_Exercise goal_. Extract word for word the lines of the listing from its start to the line holding "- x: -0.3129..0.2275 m", both ends kept; pictures are not part of the copy.

_Dataset content_.
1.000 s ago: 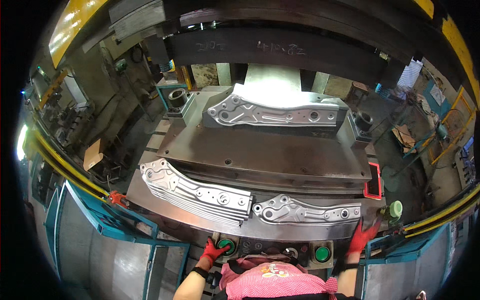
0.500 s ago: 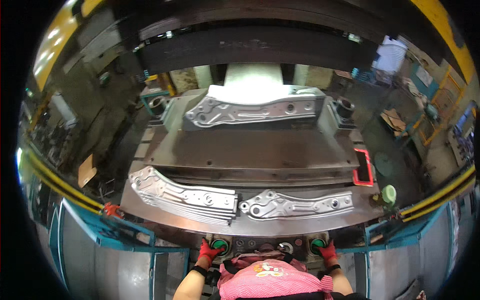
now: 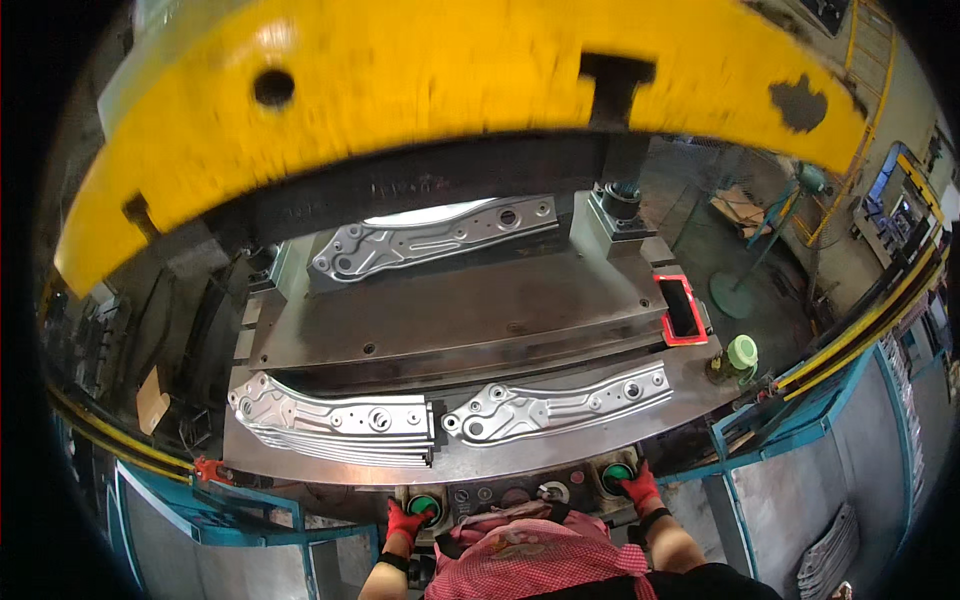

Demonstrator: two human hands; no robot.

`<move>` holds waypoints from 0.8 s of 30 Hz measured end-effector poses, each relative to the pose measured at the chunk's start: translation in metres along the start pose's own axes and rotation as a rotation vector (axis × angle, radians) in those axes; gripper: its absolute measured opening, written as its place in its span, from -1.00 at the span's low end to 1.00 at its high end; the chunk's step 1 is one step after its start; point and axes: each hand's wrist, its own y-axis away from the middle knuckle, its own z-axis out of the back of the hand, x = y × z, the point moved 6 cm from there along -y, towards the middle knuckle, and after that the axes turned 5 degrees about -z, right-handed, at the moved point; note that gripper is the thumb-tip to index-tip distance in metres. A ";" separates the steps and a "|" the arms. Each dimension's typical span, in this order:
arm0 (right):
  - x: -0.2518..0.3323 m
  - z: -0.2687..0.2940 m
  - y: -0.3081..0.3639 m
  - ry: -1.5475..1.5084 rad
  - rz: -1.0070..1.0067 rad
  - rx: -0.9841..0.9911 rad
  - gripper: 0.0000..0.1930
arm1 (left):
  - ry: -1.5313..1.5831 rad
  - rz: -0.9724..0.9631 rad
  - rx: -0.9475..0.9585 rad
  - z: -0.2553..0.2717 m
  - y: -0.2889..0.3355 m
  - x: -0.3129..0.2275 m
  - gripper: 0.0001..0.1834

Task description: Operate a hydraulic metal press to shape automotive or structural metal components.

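Observation:
My left hand (image 3: 405, 519), in a red glove, rests at a round green push button (image 3: 423, 508) on the near edge of the press. Its thumb lies on the button, with the fingers spread along the housing's outer side. The red-gloved right hand (image 3: 640, 487) is placed likewise, thumb over a second green push button (image 3: 617, 477) and fingers apart. Ahead, a long stamped metal bracket (image 3: 440, 238) lies on the lower die (image 3: 450, 305). Above it hangs the dark upper die (image 3: 400, 185) under a yellow press ram (image 3: 430, 80), covering the bracket's far edge.
On the front ledge sit a stack of similar brackets (image 3: 335, 415) at left and a single bracket (image 3: 560, 403) at right. A red-framed phone (image 3: 682, 308) and a green-lidded bottle (image 3: 741, 352) stand farther right. Teal-framed bins (image 3: 790, 490) flank me, one holding stacked brackets.
The yellow ram and upper die have come down toward the bracket on the lower die. My view has shifted and tilted. Both hands stay at the green push buttons.

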 end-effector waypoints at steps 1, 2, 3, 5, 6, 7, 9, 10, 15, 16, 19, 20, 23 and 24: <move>0.003 0.001 0.002 0.024 -0.006 0.001 0.14 | -0.006 -0.009 -0.002 0.000 0.000 -0.001 0.48; 0.003 0.003 0.003 0.012 -0.003 -0.005 0.14 | 0.027 -0.009 0.004 -0.001 0.000 -0.001 0.48; 0.005 0.004 0.006 0.001 0.001 -0.009 0.14 | 0.060 -0.007 0.008 0.000 0.003 -0.002 0.48; 0.007 0.006 0.008 0.005 -0.019 -0.002 0.14 | 0.132 -0.016 0.029 -0.007 -0.007 0.007 0.49; 0.018 0.006 0.010 0.023 -0.030 0.022 0.15 | 0.175 -0.019 0.030 -0.009 -0.016 0.025 0.49; 0.019 0.006 0.012 0.041 -0.052 0.037 0.15 | 0.203 -0.022 0.041 -0.013 -0.022 0.032 0.49; 0.019 0.006 0.012 0.080 -0.047 0.004 0.15 | 0.252 -0.025 0.055 -0.015 -0.028 0.038 0.49; 0.018 0.006 0.012 0.101 -0.049 -0.013 0.15 | 0.252 -0.022 0.064 -0.016 -0.029 0.038 0.49; 0.021 0.007 0.008 -0.024 -0.040 0.082 0.14 | 0.099 -0.051 0.014 -0.005 -0.019 0.026 0.45; 0.022 0.005 0.009 -0.073 -0.011 0.109 0.14 | 0.036 -0.065 -0.020 -0.001 -0.016 0.028 0.43; 0.040 0.024 0.012 -0.319 0.037 0.081 0.10 | 0.300 -0.073 0.134 0.018 -0.008 0.044 0.30; 0.019 0.068 0.021 -0.402 0.043 -0.224 0.06 | 0.479 0.034 0.327 0.027 0.047 -0.052 0.19; 0.088 0.148 0.061 -0.212 0.292 -0.665 -0.12 | 0.412 0.085 0.214 0.115 0.057 -0.019 -0.36; 0.119 0.169 0.076 -0.122 0.358 -0.689 -0.12 | 0.319 -0.117 0.115 0.148 0.087 -0.083 -0.49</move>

_Expected answer_.
1.000 s ago: 
0.500 s ago: 
now: 

Demonstrator: two human hands; no robot.

`<move>` holds waypoints from 0.8 s of 30 Hz measured end-effector poses, each relative to the pose measured at the chunk's start: translation in metres along the start pose's own axes and rotation as a rotation vector (axis × angle, radians) in those axes; gripper: its absolute measured opening, written as its place in its span, from -1.00 at the span's low end to 1.00 at its high end; the chunk's step 1 is one step after its start; point and axes: each hand's wrist, its own y-axis away from the middle knuckle, its own z-axis out of the back of the hand, x = y × z, the point moved 6 cm from there along -y, towards the middle knuckle, and after that the axes turned 5 degrees about -z, right-handed, at the moved point; note that gripper is the thumb-tip to index-tip distance in metres. A ";" separates the steps and a "|" the arms. Each dimension's typical span, in this order:
arm0 (right):
  - x: -0.2518..0.3323 m
  - z: -0.2687..0.2940 m
  - y: -0.3081..0.3639 m
  - ry: -1.5475..1.5084 rad
  - rz: -1.0070..1.0067 rad
  - rx: -0.9841..0.9911 rad
  - gripper: 0.0000..0.1930
arm1 (left):
  - ry: -1.5313..1.5831 rad
  - rz: -0.9724..0.9631 rad
  - rx: -0.9475..0.9585 rad
  - z: -0.2553..0.2717 m
  - y: -0.2889..0.3355 m
  - x: -0.3129..0.2275 m

The exercise ends with this answer.